= What is being asked =
The answer must consist of every line in the records that contains the word "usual".

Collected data
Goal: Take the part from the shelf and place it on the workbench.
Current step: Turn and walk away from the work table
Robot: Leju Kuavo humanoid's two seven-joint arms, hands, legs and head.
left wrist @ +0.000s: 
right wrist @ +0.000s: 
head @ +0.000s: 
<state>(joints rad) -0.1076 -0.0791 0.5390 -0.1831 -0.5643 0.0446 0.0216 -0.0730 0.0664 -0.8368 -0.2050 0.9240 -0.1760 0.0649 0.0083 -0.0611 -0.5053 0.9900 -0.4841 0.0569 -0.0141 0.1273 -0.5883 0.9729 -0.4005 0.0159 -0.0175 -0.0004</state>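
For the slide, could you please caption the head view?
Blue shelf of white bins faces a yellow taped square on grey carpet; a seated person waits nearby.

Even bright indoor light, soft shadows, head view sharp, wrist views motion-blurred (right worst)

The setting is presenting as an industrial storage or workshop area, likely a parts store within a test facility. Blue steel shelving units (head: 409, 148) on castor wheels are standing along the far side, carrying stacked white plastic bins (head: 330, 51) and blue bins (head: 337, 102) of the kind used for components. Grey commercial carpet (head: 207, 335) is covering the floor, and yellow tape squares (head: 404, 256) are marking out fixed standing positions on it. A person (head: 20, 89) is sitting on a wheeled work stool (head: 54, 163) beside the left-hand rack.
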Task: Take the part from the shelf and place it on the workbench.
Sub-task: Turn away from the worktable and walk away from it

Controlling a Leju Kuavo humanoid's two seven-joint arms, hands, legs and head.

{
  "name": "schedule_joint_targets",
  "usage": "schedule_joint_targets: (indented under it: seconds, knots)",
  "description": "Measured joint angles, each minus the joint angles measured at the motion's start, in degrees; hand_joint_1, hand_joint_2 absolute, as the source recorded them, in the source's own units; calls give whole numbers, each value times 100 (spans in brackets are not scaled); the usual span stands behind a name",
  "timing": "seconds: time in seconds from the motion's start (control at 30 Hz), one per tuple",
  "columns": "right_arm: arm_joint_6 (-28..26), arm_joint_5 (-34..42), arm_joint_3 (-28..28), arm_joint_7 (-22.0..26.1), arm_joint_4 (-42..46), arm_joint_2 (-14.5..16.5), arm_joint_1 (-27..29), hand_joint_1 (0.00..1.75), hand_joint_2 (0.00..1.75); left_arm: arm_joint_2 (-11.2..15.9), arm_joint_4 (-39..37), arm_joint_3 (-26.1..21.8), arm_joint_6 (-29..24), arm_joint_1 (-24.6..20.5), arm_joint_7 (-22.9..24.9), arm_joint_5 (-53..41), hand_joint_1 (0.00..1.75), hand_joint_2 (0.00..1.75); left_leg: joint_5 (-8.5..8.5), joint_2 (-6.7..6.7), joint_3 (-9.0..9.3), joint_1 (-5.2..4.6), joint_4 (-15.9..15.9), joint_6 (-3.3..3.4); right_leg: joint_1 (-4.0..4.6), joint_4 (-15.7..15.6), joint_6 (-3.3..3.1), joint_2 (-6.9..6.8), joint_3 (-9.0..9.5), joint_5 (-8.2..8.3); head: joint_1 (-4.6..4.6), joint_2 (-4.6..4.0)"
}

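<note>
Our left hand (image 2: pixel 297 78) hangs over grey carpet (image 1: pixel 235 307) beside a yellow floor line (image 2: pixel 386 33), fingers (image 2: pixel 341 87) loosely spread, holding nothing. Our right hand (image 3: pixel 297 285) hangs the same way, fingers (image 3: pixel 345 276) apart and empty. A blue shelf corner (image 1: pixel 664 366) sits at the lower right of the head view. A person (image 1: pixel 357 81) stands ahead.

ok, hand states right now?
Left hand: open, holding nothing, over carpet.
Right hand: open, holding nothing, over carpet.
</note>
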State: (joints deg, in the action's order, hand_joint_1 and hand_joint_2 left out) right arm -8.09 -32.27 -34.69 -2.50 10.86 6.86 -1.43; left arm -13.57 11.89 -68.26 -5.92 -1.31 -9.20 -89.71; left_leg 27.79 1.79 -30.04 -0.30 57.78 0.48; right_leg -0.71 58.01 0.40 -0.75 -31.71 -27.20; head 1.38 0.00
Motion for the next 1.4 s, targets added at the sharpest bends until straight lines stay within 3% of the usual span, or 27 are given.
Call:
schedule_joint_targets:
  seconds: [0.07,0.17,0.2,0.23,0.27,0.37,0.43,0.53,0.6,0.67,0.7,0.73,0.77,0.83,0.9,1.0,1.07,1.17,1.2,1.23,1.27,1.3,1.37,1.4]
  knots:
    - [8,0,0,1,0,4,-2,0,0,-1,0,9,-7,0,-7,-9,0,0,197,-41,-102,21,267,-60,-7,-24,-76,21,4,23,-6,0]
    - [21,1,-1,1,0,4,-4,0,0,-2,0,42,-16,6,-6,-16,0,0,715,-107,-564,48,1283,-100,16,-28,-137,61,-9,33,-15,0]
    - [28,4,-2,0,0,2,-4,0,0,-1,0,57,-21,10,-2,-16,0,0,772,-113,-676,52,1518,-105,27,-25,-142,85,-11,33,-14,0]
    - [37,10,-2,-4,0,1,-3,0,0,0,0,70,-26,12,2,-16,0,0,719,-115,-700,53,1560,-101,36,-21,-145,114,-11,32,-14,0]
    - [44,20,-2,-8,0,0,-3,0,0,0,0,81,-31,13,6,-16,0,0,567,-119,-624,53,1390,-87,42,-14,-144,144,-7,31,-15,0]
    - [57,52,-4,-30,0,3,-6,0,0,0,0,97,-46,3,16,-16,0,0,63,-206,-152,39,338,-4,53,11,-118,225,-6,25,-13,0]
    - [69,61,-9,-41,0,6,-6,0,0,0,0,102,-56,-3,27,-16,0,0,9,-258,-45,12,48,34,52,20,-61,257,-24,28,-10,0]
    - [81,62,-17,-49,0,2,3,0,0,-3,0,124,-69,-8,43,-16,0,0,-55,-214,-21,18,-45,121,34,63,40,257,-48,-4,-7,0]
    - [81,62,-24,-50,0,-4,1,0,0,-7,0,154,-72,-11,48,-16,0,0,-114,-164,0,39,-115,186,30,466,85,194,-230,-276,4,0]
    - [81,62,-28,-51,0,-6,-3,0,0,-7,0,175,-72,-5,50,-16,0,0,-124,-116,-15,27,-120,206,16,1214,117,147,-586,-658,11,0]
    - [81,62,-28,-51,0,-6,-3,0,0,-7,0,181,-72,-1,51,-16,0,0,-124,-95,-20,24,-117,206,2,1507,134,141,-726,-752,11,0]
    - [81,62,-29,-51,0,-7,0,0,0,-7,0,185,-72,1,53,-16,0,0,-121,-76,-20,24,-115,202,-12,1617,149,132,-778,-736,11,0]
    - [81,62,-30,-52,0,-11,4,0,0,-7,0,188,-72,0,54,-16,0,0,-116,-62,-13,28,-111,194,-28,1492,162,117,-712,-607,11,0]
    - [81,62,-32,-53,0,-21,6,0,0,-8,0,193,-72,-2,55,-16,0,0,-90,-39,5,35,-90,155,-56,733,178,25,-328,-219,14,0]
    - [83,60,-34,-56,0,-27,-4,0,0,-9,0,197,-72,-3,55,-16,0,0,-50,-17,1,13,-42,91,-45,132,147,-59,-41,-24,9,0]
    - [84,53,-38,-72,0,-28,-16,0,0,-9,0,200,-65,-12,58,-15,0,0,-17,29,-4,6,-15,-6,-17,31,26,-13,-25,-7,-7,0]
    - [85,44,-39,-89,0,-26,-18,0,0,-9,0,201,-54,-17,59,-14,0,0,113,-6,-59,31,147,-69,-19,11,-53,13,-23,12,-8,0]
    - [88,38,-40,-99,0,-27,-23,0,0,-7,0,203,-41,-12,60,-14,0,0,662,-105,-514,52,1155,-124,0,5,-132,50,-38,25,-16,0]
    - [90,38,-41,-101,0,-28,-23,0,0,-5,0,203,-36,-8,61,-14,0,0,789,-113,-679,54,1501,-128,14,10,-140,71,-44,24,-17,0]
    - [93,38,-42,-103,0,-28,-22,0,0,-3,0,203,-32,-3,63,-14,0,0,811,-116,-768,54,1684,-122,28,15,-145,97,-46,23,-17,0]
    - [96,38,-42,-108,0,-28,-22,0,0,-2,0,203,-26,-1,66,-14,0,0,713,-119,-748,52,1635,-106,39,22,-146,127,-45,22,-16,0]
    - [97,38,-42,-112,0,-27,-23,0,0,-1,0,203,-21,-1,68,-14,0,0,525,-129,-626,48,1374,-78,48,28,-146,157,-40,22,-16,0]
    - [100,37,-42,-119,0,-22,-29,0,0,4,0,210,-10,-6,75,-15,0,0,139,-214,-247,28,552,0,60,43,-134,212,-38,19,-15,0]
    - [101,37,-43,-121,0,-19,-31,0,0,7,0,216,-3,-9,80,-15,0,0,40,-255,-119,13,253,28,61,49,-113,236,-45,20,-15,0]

= Response =
  "description": "Measured joint angles, each minus the joint angles measured at the motion's start, in degrees; hand_joint_1, hand_joint_2 absolute, as the source recorded them, in the source's own units; calls give whole numbers, each value times 100 (spans in brackets are not scaled); the usual span stands behind a name",
Motion for the next 1.4 s, targets added at the sharpest bends until straight lines stay within 3% of the usual span, or 27 are given.

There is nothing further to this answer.